Subnormal 3.0 es un niñato veinteañero que se despierta un sábado de verano pasadas las tres de la tarde. Lo primero que hace como un hábito ya recurrente, es amorrarse al móvil a ver cuántos likes y muestras de pleitesía le obsequian en las redes sociales. En la oscuridad de su habitación, la luz de la pantalla ilumina su cara desecha de complacencia, como la de un toxicómano nutriéndose con su veneno. Podría pasarse así hasta la noche si no fuera porque tiene que ir al lavabo a echar la primera meada del nuevo día.
Una vez duchado y vestido, Subnormal 3.0 se encamina a la nevera esperando encontrar algo de papeo preparado, pero solo encuentra una nota tras un imán donde pone que sus padres se han ido a la playa. Maldice, y como son ya las cuatro de la tarde y tiene cosas más importantes que hacer que arreglar su habitación, vuelve a dejarla hecha una pocilga.

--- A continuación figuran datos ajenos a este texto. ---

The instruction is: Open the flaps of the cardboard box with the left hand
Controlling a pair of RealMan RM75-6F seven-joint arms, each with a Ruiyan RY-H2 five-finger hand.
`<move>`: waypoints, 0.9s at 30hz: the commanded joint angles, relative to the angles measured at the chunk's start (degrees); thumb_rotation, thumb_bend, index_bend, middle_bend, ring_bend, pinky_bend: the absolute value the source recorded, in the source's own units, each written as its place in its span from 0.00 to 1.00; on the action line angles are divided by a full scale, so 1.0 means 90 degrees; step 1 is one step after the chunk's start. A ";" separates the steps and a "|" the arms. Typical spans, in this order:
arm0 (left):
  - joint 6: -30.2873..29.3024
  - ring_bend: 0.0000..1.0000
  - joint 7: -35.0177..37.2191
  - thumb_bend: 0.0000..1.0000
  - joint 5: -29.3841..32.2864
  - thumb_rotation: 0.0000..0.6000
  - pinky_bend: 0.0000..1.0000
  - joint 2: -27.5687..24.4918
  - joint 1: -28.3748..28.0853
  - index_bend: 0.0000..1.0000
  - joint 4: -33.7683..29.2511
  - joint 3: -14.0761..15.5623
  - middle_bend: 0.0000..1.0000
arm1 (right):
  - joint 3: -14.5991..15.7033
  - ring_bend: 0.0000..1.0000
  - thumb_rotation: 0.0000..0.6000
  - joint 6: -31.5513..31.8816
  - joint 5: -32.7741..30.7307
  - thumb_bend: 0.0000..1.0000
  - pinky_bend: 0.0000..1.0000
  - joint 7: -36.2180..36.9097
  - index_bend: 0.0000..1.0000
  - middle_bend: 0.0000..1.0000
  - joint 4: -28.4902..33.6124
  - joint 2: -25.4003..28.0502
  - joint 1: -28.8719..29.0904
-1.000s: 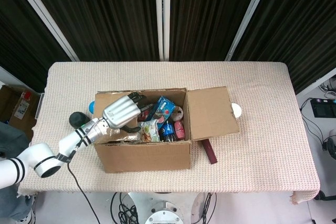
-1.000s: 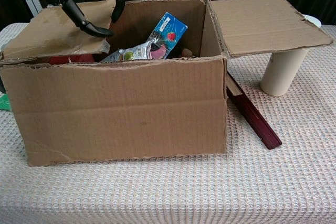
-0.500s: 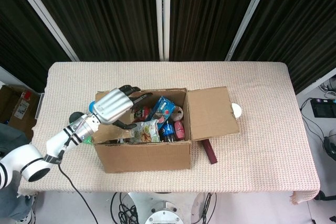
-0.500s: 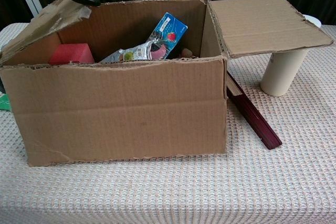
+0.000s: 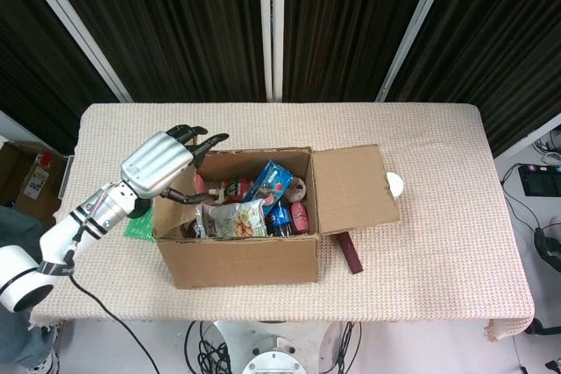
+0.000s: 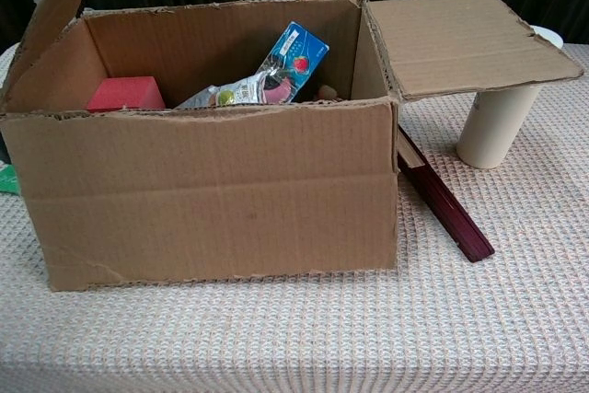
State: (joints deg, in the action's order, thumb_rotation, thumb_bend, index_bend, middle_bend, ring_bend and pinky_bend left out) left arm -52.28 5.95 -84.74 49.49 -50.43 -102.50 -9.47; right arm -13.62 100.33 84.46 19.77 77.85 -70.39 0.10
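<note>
The cardboard box (image 5: 245, 260) stands on the table with its top open; the chest view shows its front wall (image 6: 212, 190). Its left flap (image 6: 55, 2) stands nearly upright. My left hand (image 5: 160, 162) is at the box's top left corner, fingers spread, against that flap with the thumb reaching inside the box. The chest view does not show the hand. The right flap (image 5: 355, 188) lies folded out flat, resting on a white cup (image 6: 497, 121). Snack packets, among them a blue one (image 6: 294, 57), and a red block (image 6: 124, 94) fill the box.
A dark red stick (image 5: 351, 253) lies on the cloth by the box's right side. A green packet (image 5: 138, 227) lies left of the box, under my left forearm. The white cup (image 5: 395, 184) peeks out from under the right flap.
My left hand has swung up and to the left, taking the left flap from lying over the box to standing nearly upright. The red block inside has come into view.
</note>
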 commanded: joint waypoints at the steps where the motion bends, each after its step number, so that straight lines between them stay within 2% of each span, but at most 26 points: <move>1: -0.0083 0.16 0.0046 0.19 0.0005 0.68 0.22 -0.0182 0.0139 0.01 -0.0038 0.0002 0.50 | 0.0005 0.00 1.00 -0.0004 0.0011 0.23 0.00 -0.0020 0.00 0.00 0.0019 -0.0004 0.0013; 9: -0.0404 0.17 0.0023 0.19 0.0028 0.68 0.22 -0.0709 0.0624 0.01 -0.0021 0.0089 0.50 | 0.0003 0.00 1.00 -0.0041 0.0013 0.23 0.00 -0.0063 0.00 0.00 0.0054 0.0002 0.0051; 19: -0.0920 0.18 0.0543 0.19 -0.0092 0.68 0.23 -0.1098 0.1236 0.01 0.0093 0.0151 0.48 | 0.0046 0.00 1.00 -0.0057 0.0073 0.23 0.00 -0.0173 0.00 0.00 0.0131 -0.0014 0.0088; 23: -0.1079 0.19 0.0732 0.19 -0.0087 0.68 0.23 -0.1131 0.1440 0.01 0.0186 0.0173 0.43 | 0.0060 0.00 1.00 -0.0044 0.0095 0.23 0.00 -0.0217 0.00 0.00 0.0162 -0.0011 0.0090; 27: -0.1389 0.19 0.0896 0.18 -0.0005 0.65 0.24 -0.1075 0.1692 0.01 0.0274 0.0143 0.33 | 0.0074 0.00 1.00 -0.0013 0.0115 0.23 0.00 -0.0248 0.00 0.00 0.0196 0.0004 0.0077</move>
State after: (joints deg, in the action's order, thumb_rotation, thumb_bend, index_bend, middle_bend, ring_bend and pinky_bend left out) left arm -63.60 13.27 -85.22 39.55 -36.17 -100.36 -8.05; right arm -12.96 100.20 85.48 17.55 79.61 -70.37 0.81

El niñato saca algo humeante del microondas y lo engulle mientras se sumerge de nuevo en el entramado laberíntico de las redes. Cuando acaba con aquella mierda precocinada sobresaturada de potenciadores de sabor, llega uno de los mejores momentos del día: conducir su coche por la zona más concurrida de la apestosa ciudad. Una oda rodante al tuneo ilegal, que complementa con un desmesurado sistema de audio con el que vacilar de contaminación acústica. Una prolongación insolente de su ego con la que dar por culo a la aborregada ciudadanía.
Al tiempo que se achicharra los tímpanos sin saberlo, se la suda sobremanera la gente que espera en los pasos de cebra, poniéndose cachondo con sus miradas de odio y sorpresa, propiciadas a su paso entre aceleraciones, reducidas, frenadas y chillar de neumáticos. La exhibición temeraria de Subnormal 3.0 finaliza alrededor de los treinta minutos, ya que llega la hora de ir al gimnasio, que como es sabido, es un lugar sudoroso al que todos y todas acuden en pro de una vida saludable y huidiza del sedentarismo —¿a que sí?—. Bueno, todos y todas menos Subnormal 3.0, que pese a que goza de una estampa envidiable, es el único humano que va al gimnasio por vanidad y narcisismo. Él conoce y acepta la sociedad en la que vive, y sus bíceps y abdominales le han brindado varios polvos e intensas mamadas en su maquinón de cuatro pares de cojones. El culto al cuerpo le ha brindado múltiples satisfacciones y así tiene que continuar. No intenta cambiar la mierda en la que vivimos: se aprovecha de ello.
De tal modo que se somete a la tortura de las pesas durante una hora diaria. Suficiente para mantener su cuerpo de dios joven y asegurar su ración de coño y adulación todos los fines de semana. Cuando sale del gimnasio son ya las siete de la tarde, el momento propicio para llamar al camello. Lo hace en uno de los bancos de la plaza, en un gesto nato y despreocupado de honor a su nombre, sentado en el borde del respaldo y con los pies apoyados donde se sienta la gente normal. Aunque es un currante hijo de obrero, siempre cuenta con billetes para su coca, ya sean de su sueldo miserable, de la limosna paterno-materna o del préstamo del dueño del bar de toda la vida. Porque Subnormal 3.0, aun siendo un ignorante además de moroso, sabe engañar como nadie a su círculo familiar, laboral y social.
De nuevo se coloca la dama blanca en una zona estratégica del escroto donde nunca llegan las manos enguantadas de la pasma. Mientras la oscuridad se cierne, coge el móvil —ya van ciento ochenta y nueve veces desde que se despertó— y queda con sus amigotes en el parking de la discoteca, que a buen seguro también traerán su buena mierda. Llegado ese momento de la noche en el que el día muere, Subnormal 3.0 y sus tres coleguitas bajan del buga de cuatro pares de cojones con la primera enchufada nasal de las que están por venir.
Cuatro pobres de espíritu con armaduras de naftalina y mierda seca. Cuatro hombrecitos adulterados, camino al paraíso del sonido y el exceso, donde poder ser ellos mismos hasta el nuevo sol.
Cuatro almas devaluadas en el Edén de la decadencia.